[PATCH 5/7 v2] nvme-fabrics: Add host FC transport support

Thu Oct 13 02:51:24 PDT 2016

On Wed, Oct 12, 2016 at 12:54:02PM -0700, James Smart wrote:
> > > +enum nvme_fcctrl_state {
> > > +        FCCTRL_INIT             = 0,
> > > +	FCCTRL_ACTIVE           = 1,
> > > +	FCCTRL_DELETING         = 2,
> > > +	FCCTRL_DELETED          = 3,
> > > +};
> > Please integrate the FC controller state with the generic controller
> > state in core.c
> 
> I'm not sure about this. I believe there are things about the fc nvme ctlr
> struct, which has to wait on interactions from the FC LLDD before it cleans
> things up - that are not part of the nvme ctrl state.  Thus the distinction
> between DELETING (e.g. stopping, waiting for nvme to call us back after it's
> last put) vs DELETED (we've received NVME's callback, so can now act on our
> own ref counts).

I would much prefer to just have an additional state in the common
state machine, with comments on the specific, e.g.
NVME_CTRL_RECONNECTING is not used by PCIe.  That being said the state
machine could use some more documentation, I'll look into it.

> I've noticed RDMA and loop cut a lot of corners on teardown of commands, etc
> - as they are mostly memory references with very quick hw context teardown
> that isn't necessarily the case with FC where we have real hw contexts in
> the LLDD and perhaps line traffic. I would assume most of the references in
> the LLDD come back to the blk request thus nvme ctrl, so your assumption
> that they are close in state to each other should be true, but I need to
> review the paths again.

I'd be happy to get a review of the RDMA code in that respect.  Note
that PCIe shouldn't be all that different from FC in this respect.

> Well, its not specified in the api.
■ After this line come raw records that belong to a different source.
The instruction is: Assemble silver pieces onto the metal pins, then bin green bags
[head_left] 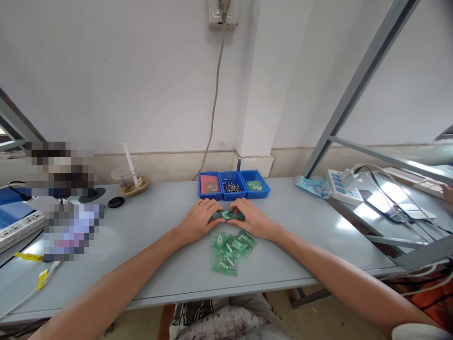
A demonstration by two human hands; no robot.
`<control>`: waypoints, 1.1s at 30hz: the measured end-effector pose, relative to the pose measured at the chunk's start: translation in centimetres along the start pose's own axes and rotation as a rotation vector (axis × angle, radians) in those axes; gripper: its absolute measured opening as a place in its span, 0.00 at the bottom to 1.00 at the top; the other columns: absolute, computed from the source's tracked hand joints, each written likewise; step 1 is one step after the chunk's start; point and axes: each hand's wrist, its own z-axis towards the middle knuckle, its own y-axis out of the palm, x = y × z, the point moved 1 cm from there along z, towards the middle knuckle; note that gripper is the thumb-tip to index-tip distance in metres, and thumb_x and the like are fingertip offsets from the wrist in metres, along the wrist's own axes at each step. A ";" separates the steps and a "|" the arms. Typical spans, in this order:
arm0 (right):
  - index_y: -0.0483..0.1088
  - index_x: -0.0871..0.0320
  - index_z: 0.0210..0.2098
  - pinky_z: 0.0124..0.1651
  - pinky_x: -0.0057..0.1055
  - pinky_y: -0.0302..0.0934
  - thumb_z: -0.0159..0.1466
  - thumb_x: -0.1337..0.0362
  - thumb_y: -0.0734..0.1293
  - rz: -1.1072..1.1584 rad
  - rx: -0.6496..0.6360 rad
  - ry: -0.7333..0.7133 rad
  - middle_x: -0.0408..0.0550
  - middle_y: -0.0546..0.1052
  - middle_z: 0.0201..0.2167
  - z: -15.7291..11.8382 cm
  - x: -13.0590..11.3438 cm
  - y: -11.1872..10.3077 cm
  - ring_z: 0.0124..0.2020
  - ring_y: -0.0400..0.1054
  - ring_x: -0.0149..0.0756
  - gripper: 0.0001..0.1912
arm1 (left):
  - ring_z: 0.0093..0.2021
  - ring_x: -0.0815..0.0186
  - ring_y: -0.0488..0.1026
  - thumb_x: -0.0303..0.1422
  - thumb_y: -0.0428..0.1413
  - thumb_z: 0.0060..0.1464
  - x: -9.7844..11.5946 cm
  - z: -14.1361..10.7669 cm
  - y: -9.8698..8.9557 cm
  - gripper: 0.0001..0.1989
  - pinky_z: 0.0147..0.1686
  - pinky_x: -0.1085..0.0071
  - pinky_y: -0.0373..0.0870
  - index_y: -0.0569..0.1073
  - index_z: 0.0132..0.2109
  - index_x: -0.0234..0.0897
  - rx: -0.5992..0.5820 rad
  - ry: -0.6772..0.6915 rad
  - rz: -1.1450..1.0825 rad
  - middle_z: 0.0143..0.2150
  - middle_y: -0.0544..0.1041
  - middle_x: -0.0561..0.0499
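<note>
Between my two hands is a small green plastic bag (pixel 226 215), gripped at both ends just above the table. My left hand (pixel 200 219) closes on its left end, with thumb and fingers pinched. On the right end, my right hand (pixel 254 218) pinches in the same way. Nearer to me lie several green bags (pixel 231 250) with small white and metal parts inside, partly overlapping. Behind my hands stand three joined blue bins: the left bin (pixel 210 194) has a reddish packet, the middle bin (pixel 233 195) loose metal pieces, the right bin (pixel 264 192) green bags.
On the left are a plastic cup with a straw (pixel 127 177), a black round lid (pixel 116 202) and a power strip (pixel 21 226). To the right lie a blue packet (pixel 313 187) and a white power strip (pixel 341 187). A grey metal frame (pixel 354 99) rises there.
</note>
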 end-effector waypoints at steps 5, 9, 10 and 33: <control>0.68 0.55 0.54 0.51 0.42 0.64 0.72 0.52 0.69 -0.034 0.002 -0.034 0.51 0.75 0.44 0.0 0.2 0.3 0.47 0.69 0.46 0.17 | 0.45 0.58 0.71 0.42 0.52 0.73 0.1 0.1 -0.1 0.12 0.49 0.59 0.65 0.73 0.52 0.39 0.023 0.030 0.038 0.48 0.78 0.47; 0.69 0.55 0.52 0.52 0.43 0.63 0.73 0.54 0.68 -0.037 -0.026 -0.052 0.51 0.76 0.45 0.0 0.3 0.5 0.48 0.69 0.46 0.14 | 0.45 0.59 0.70 0.39 0.52 0.74 0.2 0.1 -0.1 0.10 0.48 0.60 0.64 0.74 0.49 0.39 0.006 0.050 0.054 0.46 0.78 0.48; 0.68 0.55 0.52 0.53 0.43 0.63 0.73 0.55 0.68 -0.034 -0.030 -0.055 0.51 0.76 0.45 0.0 0.3 0.5 0.48 0.69 0.46 0.13 | 0.45 0.59 0.70 0.39 0.52 0.73 0.2 0.1 -0.1 0.10 0.48 0.60 0.64 0.74 0.49 0.39 0.003 0.051 0.055 0.46 0.78 0.48; 0.69 0.54 0.55 0.53 0.43 0.64 0.74 0.50 0.66 -0.035 -0.011 -0.080 0.52 0.77 0.48 0.1 -0.2 0.2 0.49 0.70 0.46 0.17 | 0.44 0.60 0.69 0.40 0.47 0.76 0.4 0.2 -0.2 0.15 0.48 0.60 0.63 0.74 0.46 0.38 0.012 0.068 0.078 0.46 0.77 0.47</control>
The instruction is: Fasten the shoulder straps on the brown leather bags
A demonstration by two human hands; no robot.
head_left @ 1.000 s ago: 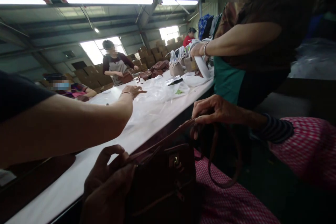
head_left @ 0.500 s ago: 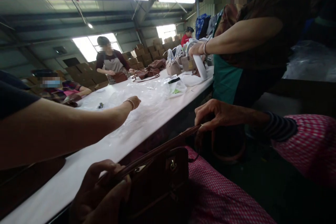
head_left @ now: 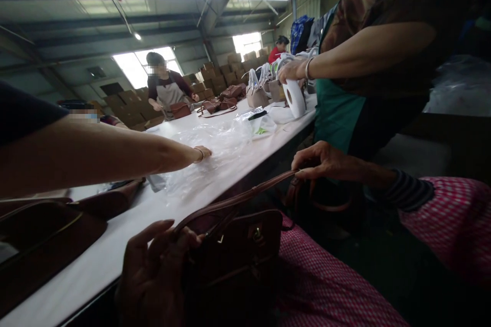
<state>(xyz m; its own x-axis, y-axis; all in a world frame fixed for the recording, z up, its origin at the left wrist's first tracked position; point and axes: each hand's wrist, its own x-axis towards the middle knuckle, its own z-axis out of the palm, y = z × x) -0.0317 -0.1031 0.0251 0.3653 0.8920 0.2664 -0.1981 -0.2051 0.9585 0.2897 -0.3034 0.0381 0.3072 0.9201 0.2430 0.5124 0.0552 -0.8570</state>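
Observation:
A dark brown handbag (head_left: 238,255) with a gold-coloured clasp rests against my lap, which is covered in pink checked cloth. Its long strap (head_left: 245,194) runs between my two hands in a slight curve. My left hand (head_left: 157,260), in shadow, is closed round the strap's lower end beside the bag. My right hand (head_left: 322,163) pinches the strap's other end between thumb and fingers, up to the right. A loose piece of the strap hangs below those fingers. The bag's lower part is lost in darkness.
A white table (head_left: 192,194) stretches away, with clear plastic bags (head_left: 215,138) under a co-worker's arm (head_left: 153,156). A large brown bag (head_left: 46,240) lies at left. At right another person holds a white roll (head_left: 294,99) by beige handbags (head_left: 256,96). Brown bags (head_left: 218,104) lie farther back.
The strap has gone from taut and straight to slightly slack. My left hand has shifted a little right. The co-worker's arm at left has moved, uncovering more of the large brown bag.

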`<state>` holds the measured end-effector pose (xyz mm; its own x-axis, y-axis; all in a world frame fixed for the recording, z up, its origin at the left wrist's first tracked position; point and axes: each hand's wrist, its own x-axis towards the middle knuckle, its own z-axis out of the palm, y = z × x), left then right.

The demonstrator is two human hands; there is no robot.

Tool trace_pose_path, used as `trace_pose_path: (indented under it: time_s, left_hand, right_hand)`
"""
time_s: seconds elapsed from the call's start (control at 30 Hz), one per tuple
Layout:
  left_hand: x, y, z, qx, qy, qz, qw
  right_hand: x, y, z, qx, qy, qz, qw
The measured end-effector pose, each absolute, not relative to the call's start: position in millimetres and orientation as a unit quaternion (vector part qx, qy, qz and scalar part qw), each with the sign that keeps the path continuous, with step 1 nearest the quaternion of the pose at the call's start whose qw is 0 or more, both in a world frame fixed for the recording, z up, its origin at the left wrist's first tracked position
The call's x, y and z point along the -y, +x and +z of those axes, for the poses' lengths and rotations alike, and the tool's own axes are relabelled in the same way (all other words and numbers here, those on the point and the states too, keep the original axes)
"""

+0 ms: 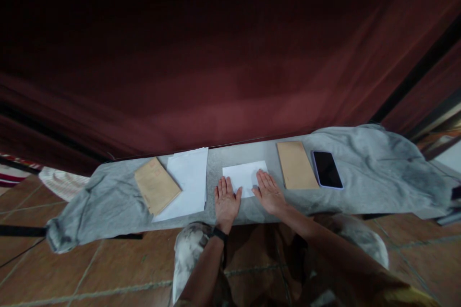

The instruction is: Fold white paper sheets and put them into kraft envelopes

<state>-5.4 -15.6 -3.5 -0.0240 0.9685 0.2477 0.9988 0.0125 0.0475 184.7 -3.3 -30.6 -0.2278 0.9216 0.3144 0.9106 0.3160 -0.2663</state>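
Observation:
A white sheet of paper (245,172), apparently folded, lies flat in front of me on the grey cloth. My left hand (227,201) rests flat on its left end, fingers stretched out. Across the right end lies my right hand (269,194), palm down with the fingers extended. Just right of that hand is a brown envelope (297,165). To the left of my left hand sits a stack of white paper (190,177), partly covered by more brown envelopes (156,184).
A phone or small tablet (327,169) in a purple case lies right of the brown envelope. Grey cloth (118,196) covers the narrow bench, bunched at both ends. A dark red panel (230,81) rises right behind it. Tiled floor (126,264) shows below.

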Motion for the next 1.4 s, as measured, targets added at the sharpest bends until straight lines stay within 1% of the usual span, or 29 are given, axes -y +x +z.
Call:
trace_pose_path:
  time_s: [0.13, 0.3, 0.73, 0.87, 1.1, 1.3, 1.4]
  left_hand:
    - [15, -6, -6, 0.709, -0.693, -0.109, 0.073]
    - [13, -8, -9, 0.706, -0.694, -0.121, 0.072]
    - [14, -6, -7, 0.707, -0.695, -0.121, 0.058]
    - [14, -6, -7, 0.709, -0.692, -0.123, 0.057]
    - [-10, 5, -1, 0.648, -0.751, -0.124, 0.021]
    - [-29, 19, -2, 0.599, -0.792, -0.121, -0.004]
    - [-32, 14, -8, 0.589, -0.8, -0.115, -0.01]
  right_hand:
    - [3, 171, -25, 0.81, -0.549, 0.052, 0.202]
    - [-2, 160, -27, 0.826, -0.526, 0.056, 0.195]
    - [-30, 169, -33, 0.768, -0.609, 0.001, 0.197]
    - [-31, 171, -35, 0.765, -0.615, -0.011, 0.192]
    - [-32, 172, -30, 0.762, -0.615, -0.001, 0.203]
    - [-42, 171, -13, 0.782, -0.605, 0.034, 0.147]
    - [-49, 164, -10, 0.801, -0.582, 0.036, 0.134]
It's up to the context of the LLD when
> it calls the nvmefc_fcp_req->done routine, which is nvme_fc_fcpio_done()
> routine, which you're looking at here. The routine does make the
> blk_mq_complete_request() call without changing context.  So whether it's
> true IRQ or not - depends on the driver and whether it calls from the real
> IRQ or from a DPC-like thread.  Any recommendations ?
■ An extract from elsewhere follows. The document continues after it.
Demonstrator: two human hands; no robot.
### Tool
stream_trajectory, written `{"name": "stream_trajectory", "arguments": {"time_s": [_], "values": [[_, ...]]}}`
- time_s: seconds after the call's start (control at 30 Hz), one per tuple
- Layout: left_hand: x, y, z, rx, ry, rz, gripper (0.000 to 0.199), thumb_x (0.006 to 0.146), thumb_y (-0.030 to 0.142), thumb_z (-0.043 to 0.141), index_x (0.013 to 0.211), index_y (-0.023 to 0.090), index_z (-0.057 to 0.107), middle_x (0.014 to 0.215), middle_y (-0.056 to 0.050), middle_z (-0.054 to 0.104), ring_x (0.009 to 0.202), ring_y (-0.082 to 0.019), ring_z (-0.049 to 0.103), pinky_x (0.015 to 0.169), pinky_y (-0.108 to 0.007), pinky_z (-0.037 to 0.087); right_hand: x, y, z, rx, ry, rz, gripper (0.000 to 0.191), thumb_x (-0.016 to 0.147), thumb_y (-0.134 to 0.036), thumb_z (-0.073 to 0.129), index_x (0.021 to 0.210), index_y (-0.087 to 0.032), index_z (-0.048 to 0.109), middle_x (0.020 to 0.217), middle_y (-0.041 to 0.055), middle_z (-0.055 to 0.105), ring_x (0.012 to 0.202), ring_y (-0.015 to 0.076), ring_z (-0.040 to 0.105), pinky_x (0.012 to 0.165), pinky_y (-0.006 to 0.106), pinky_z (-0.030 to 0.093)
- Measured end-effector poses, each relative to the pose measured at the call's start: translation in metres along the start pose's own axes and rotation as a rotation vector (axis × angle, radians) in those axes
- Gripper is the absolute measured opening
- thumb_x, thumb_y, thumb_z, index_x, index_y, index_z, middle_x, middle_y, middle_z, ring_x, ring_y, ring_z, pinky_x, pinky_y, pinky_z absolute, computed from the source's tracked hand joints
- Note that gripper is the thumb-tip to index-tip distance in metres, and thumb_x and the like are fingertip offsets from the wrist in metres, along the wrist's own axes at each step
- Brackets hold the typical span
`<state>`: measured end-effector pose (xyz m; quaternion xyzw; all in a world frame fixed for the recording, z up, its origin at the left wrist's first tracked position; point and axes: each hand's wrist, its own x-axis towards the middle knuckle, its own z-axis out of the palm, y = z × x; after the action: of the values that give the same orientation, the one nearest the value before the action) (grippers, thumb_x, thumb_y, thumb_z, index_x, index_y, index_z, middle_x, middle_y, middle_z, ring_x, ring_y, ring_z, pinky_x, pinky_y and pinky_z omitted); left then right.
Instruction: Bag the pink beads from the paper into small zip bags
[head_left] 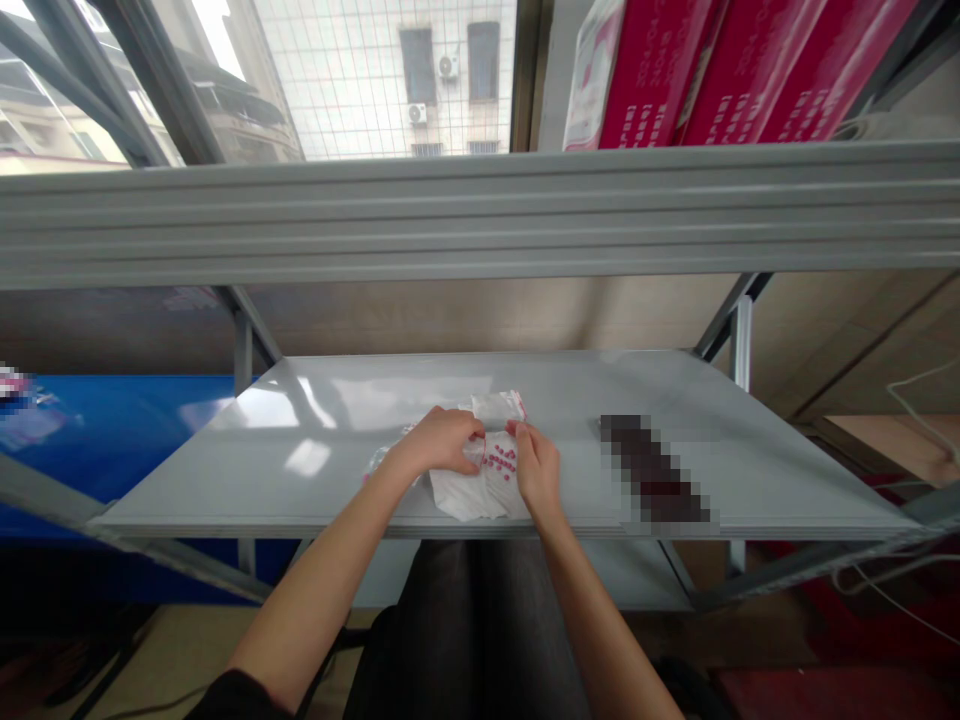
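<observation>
A white plastic packet with pink-red dots (471, 497) lies crumpled on the pale grey metal shelf (315, 470). My left hand (439, 442) presses on its upper left part, with the fingers gathering the plastic. My right hand (537, 466) pinches the packet near its top edge, beside the dots. A clear plastic piece (384, 462) shows just past my left wrist, partly hidden by it. A white folded flap with a red edge (498, 407) sticks up behind my fingers. Part of the packet is hidden under both hands.
A pixelated dark object (652, 470) lies on the shelf to the right. A grey steel beam (480, 215) crosses above, carrying red boxes (742, 70). A blue surface (112, 440) lies left of the shelf, and white cables (919, 410) hang at the right.
</observation>
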<state>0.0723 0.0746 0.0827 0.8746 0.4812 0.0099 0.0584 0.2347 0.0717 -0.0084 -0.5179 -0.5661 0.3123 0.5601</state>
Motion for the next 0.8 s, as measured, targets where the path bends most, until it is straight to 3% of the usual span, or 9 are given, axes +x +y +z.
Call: {"name": "stream_trajectory", "arguments": {"time_s": [0.23, 0.4, 0.57, 0.8], "values": [[0.005, 0.015, -0.01, 0.167, -0.024, 0.063, 0.016, 0.064, 0.014, 0.078, 0.077, 0.019, 0.071, 0.089, -0.008, 0.073, 0.098, -0.031, 0.059, 0.091, -0.043, 0.036, 0.0, -0.001, -0.001, -0.015, 0.001, -0.017, 0.047, 0.094, -0.043, 0.038, 0.092, -0.014, 0.075, 0.086, 0.012, 0.076, 0.085, 0.0261, 0.069, 0.078, 0.034, 0.049], [0.012, 0.021, -0.004, 0.224, -0.021, 0.096, 0.018, 0.065, 0.001, 0.074, 0.068, 0.017, 0.069, 0.084, -0.011, 0.073, 0.098, -0.033, 0.059, 0.097, -0.05, 0.031, -0.001, -0.002, -0.002, -0.022, -0.014, -0.032, 0.045, 0.094, -0.042, 0.038, 0.09, -0.014, 0.074, 0.086, 0.0115, 0.076, 0.085, 0.0257, 0.068, 0.078, 0.033, 0.049], [0.012, 0.022, 0.002, 0.233, -0.006, 0.125, 0.021, 0.068, 0.0, 0.075, 0.07, 0.021, 0.071, 0.082, -0.007, 0.075, 0.101, -0.031, 0.059, 0.106, -0.051, 0.024, -0.001, -0.001, -0.002, -0.03, -0.012, -0.042, 0.043, 0.094, -0.041, 0.04, 0.092, -0.015, 0.074, 0.087, 0.0111, 0.076, 0.086, 0.0256, 0.068, 0.079, 0.033, 0.049], [0.011, 0.018, -0.002, 0.186, -0.027, 0.124, 0.024, 0.062, -0.002, 0.079, 0.07, 0.02, 0.072, 0.084, -0.007, 0.075, 0.106, -0.032, 0.058, 0.112, -0.056, 0.016, -0.001, 0.0, -0.002, -0.031, -0.028, -0.049, 0.042, 0.093, -0.041, 0.041, 0.087, -0.015, 0.074, 0.084, 0.011, 0.076, 0.085, 0.0257, 0.068, 0.078, 0.032, 0.048]]}}
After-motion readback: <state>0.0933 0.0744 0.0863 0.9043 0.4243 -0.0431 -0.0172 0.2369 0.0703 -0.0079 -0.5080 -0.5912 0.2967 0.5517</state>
But nvme_fc_fcpio_done doesn't actually use any locks, that's why
I'm wondering.  I think it's perfectly fine to call the fast path
completion handler from irq context, but I'd try to avoid dragging
irq safe locks into the rest of the code.
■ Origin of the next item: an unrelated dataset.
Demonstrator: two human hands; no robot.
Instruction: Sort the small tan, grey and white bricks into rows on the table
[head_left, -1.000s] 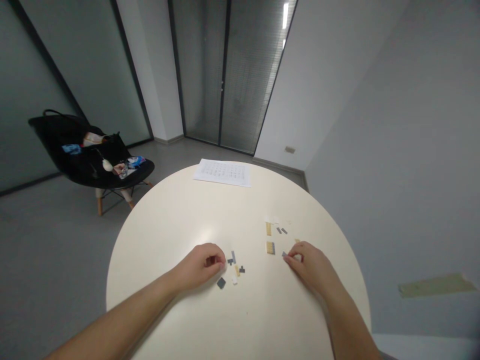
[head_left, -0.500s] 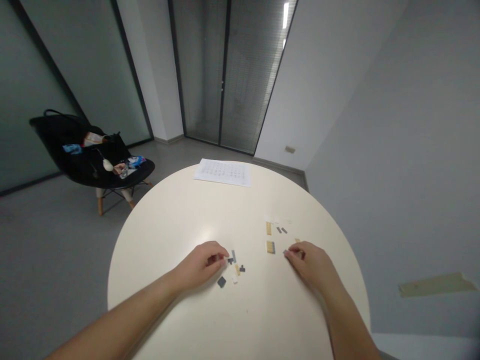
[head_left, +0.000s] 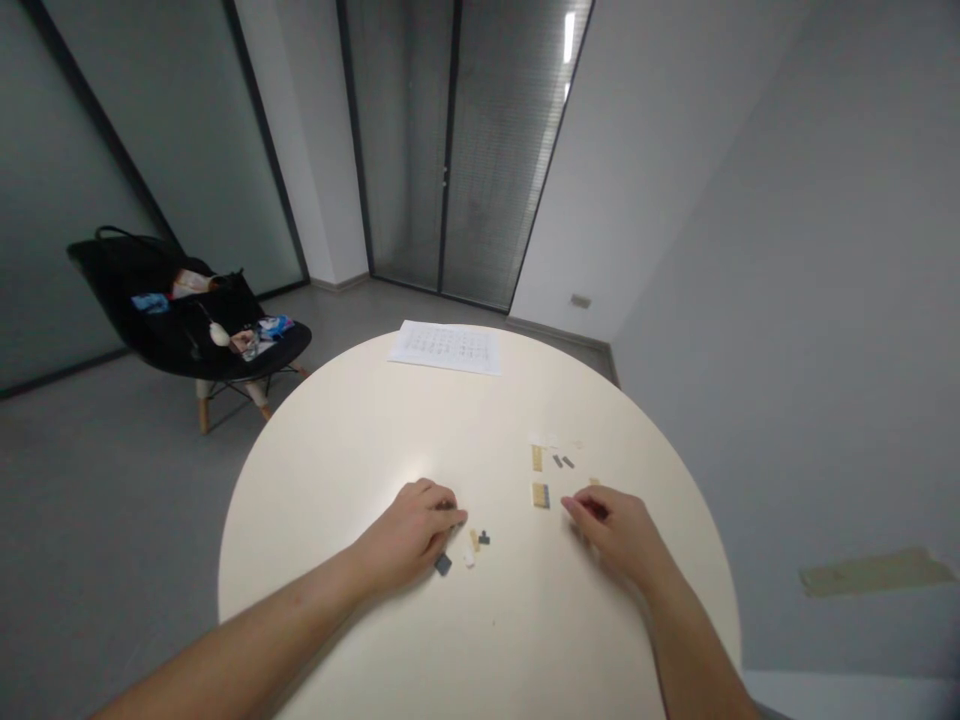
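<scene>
The left hand (head_left: 411, 532) and right hand (head_left: 613, 530) both rest on a round cream table (head_left: 315, 500), fingers curled in and pinched; something dark seems to show in each grip, but it is too small to say for sure whether either holds a brick. A dark grey square tile (head_left: 443, 564) lies at 6 o'clock from the left fingertips, just beside the hand. A tan brick (head_left: 474, 541) and a dark grey brick (head_left: 484, 537) lie near them at 4 o'clock. Between the hands, a tan-and-grey pair of bricks (head_left: 541, 495) sits at 10 o'clock from the right hand, with another tan brick (head_left: 536, 458) and two small grey bricks (head_left: 562, 461) beyond. A printed sheet of paper (head_left: 446, 348) lies at the table's 12 o'clock edge. A black chair (head_left: 289, 345) stands at 10 o'clock.
</scene>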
> FC-NVME uses existing hw definitions for FCP RSP's which allow a short all
> zeros's response frame to be passed on the wire for good completions (lots
> of specific rules in order to do so).  As such we don't have CQE content, so
> the transport has to create it (SQ ID, SQHD, Command Id, and status=0).  So
> we can't avoid this fudging. NVME fabrics group was well aware of this.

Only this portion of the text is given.